A bionic-zombie super-teacher is how I often describe myself.  My faulty pancreas has been replaced by an electronic device, an insulin pump, and my right knee functions well due to a cadaver ACL tendon. I am strong and healthy and I am lucky to have an amazing health insurance.

Less than two weeks ago I upgraded my Animas Ping to the newly FDA approved Animas Vibe. It combines two machines, a continuous glucose monitor and an insulin pump into one device.  On the surface the Vibe and the Ping look quite the same.  The Vibe, however, is new and improved.  It receives data every five minutes from a wireless transmitter that I wear.  It is the best on the market according to my healthcare provider and the deviation from my actual blood glucose to the device readout is only about 9%.  I get high alerts. I get low alerts. I get fancy graphs that show my BG from one hour to the past 24 hours.

I still, however, haven't harnessed  the power of the all the data pieces. It was still too new for my HCP and I to use it appropriately to make some decisions when we visited this week. I now receive 288 blood glucose readings a day whereas I used to only have 6-8.  That is a ton of data to digest. Despite all of the data, the points are all irrelevant if she and I have no idea about my daily routines or any thing that may have made outlier data appear as we examine the readings for patterns.  The data matters; the story matters in both my personal and professional life.

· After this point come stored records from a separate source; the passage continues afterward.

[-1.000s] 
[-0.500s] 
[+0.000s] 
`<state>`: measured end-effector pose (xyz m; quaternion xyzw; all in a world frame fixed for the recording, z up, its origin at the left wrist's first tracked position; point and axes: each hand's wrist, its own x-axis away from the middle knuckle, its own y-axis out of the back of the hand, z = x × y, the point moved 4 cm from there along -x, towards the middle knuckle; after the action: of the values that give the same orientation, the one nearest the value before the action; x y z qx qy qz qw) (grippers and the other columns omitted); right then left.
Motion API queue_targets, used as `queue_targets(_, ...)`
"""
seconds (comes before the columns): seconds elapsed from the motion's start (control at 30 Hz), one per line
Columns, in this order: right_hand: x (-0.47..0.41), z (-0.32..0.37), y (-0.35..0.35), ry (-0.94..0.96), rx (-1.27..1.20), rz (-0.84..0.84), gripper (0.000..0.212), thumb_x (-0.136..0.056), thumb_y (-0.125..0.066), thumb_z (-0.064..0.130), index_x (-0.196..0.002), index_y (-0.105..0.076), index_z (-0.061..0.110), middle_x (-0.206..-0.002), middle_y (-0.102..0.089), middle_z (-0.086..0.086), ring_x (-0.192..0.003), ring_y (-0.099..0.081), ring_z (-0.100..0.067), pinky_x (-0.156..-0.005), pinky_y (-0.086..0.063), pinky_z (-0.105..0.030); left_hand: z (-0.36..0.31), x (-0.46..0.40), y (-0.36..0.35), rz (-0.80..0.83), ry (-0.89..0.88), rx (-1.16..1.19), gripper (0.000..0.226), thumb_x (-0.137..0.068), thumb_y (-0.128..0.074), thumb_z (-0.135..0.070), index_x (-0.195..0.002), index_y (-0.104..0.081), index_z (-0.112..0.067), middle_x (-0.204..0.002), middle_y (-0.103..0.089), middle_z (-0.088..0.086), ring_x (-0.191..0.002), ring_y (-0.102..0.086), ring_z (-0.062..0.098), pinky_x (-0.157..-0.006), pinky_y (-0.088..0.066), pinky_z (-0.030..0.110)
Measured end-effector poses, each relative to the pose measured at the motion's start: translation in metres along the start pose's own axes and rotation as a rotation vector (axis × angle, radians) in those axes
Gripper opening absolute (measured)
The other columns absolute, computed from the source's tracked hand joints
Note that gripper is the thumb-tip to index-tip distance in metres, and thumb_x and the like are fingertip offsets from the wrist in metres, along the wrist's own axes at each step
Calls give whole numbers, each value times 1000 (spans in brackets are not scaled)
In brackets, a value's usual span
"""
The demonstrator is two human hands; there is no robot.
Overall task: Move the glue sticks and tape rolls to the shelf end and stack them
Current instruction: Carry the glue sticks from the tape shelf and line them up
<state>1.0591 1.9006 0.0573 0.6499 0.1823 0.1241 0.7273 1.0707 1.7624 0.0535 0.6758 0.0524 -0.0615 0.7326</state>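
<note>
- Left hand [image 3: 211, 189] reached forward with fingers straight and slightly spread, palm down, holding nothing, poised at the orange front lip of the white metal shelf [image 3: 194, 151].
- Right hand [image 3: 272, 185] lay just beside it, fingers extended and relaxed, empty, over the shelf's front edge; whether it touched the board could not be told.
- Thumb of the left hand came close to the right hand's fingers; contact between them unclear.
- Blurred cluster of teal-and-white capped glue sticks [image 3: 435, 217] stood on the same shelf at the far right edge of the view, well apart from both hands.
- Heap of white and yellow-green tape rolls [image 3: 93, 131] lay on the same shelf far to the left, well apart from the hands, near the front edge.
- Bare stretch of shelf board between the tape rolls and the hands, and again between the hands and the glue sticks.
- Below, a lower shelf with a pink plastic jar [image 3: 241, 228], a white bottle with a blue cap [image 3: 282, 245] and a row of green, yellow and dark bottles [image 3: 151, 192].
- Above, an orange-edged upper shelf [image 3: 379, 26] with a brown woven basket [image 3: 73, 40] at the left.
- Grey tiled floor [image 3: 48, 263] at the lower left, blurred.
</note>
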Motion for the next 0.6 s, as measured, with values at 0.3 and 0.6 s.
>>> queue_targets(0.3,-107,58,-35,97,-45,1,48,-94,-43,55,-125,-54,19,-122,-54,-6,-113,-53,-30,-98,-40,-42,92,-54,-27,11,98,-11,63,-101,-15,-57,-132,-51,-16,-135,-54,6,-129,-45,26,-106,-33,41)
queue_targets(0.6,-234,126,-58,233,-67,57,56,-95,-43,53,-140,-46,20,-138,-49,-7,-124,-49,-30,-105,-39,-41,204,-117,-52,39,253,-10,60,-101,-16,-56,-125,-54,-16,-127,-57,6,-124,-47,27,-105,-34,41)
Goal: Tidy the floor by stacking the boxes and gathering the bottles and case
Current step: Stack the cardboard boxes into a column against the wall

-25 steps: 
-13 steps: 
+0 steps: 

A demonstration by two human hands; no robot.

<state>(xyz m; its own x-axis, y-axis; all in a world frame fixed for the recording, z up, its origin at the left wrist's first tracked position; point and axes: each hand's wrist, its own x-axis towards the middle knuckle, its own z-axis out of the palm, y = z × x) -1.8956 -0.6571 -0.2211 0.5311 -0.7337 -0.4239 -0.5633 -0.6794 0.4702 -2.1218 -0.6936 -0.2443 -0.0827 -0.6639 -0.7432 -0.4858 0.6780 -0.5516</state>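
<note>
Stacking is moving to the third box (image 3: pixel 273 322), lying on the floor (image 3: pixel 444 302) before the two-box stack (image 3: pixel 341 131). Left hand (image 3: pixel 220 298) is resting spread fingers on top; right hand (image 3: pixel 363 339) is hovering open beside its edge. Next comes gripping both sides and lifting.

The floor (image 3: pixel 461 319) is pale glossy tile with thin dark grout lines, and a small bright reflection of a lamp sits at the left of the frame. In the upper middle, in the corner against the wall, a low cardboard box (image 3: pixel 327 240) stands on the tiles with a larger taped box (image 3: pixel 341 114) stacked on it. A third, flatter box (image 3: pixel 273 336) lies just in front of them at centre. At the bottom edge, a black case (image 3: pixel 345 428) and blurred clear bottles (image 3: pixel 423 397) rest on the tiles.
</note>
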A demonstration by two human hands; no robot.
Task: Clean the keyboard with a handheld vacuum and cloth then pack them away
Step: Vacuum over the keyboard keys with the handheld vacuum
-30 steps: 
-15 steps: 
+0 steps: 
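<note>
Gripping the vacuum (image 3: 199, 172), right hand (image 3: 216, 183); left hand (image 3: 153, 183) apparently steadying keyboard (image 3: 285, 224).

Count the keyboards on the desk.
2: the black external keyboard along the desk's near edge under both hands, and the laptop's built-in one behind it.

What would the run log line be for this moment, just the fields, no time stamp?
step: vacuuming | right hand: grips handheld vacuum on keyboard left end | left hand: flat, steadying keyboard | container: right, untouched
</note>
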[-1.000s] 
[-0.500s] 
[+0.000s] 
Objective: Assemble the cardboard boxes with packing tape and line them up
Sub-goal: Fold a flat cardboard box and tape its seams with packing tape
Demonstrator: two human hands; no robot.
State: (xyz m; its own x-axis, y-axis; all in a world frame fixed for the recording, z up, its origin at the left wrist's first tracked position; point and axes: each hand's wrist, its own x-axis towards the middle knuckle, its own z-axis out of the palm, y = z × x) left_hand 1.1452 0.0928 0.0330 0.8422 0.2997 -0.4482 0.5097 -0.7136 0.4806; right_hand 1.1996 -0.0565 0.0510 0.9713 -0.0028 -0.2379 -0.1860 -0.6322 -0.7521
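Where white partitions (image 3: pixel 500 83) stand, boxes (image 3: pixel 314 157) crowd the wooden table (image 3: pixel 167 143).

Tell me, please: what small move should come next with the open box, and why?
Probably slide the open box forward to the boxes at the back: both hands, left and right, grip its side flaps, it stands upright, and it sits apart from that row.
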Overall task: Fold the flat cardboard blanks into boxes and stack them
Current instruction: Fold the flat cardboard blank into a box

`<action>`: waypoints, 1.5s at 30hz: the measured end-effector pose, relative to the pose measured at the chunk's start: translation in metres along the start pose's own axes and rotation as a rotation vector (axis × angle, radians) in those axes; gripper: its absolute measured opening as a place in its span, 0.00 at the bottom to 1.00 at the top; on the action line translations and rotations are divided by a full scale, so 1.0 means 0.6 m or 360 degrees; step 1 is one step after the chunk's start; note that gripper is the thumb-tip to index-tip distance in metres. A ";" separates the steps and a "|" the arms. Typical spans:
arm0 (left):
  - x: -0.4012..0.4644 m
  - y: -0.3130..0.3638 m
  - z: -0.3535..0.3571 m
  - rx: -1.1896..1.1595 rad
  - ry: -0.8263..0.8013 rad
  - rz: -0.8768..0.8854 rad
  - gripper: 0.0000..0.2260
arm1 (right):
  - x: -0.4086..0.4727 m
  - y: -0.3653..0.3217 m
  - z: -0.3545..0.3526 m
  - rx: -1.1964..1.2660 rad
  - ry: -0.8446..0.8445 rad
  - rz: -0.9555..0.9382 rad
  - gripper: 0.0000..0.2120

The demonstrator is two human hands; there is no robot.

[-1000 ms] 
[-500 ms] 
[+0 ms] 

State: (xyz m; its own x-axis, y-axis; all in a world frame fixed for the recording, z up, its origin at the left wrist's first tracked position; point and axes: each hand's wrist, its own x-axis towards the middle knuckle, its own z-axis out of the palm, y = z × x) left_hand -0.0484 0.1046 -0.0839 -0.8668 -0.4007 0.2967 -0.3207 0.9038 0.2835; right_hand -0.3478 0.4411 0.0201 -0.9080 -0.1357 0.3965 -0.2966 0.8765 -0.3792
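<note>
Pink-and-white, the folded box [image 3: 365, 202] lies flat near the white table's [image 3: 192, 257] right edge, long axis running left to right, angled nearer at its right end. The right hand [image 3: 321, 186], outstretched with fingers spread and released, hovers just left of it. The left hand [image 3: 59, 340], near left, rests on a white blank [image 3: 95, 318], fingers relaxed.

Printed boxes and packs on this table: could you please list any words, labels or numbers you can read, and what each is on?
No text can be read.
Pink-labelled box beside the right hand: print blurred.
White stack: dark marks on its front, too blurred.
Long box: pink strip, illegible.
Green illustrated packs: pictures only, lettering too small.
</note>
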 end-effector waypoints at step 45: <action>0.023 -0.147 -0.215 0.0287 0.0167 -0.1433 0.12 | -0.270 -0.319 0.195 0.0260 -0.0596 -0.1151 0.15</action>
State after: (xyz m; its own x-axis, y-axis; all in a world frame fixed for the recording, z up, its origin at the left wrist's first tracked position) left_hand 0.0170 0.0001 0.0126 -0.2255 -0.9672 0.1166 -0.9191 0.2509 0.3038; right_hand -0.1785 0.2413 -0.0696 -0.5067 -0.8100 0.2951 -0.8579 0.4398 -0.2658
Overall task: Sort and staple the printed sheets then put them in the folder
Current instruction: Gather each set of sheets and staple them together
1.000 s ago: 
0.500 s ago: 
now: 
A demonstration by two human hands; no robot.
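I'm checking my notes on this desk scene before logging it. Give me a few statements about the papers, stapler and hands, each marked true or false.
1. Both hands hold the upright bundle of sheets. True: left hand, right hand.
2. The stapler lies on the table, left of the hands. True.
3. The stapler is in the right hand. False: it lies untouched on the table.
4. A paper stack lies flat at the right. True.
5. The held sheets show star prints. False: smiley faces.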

I like to keep my data in mind as I muddle through student data in my job.  I am responsible for 1200 students who are in reading classes at our school.  I am bombarded with data.  Data from reading programs. Data from kids' pasts.  Data from other schools. Data from the state.  I am transformed by my students and their stories, their struggle.   I am challenged constantly to make sense of it all with their teachers. We muddle through the data and our instructional stories each day to make decisions As we enter into what has evolved into  testing season formerly known as spring, we need to be the teller of our story since everyone will learn about the data, but we know they need they story.
How will you share your story?

5 comments:

  1. Thank you for sharing your story! My sister-in-law has to see the doctor weekly to test how thin or thick her blood is because she had two open heart surgeries to repair a congenital hole in her heart (She was 42 at the time!) and replace a valve. They need to make a machine like yours that monitors blood PT/INR.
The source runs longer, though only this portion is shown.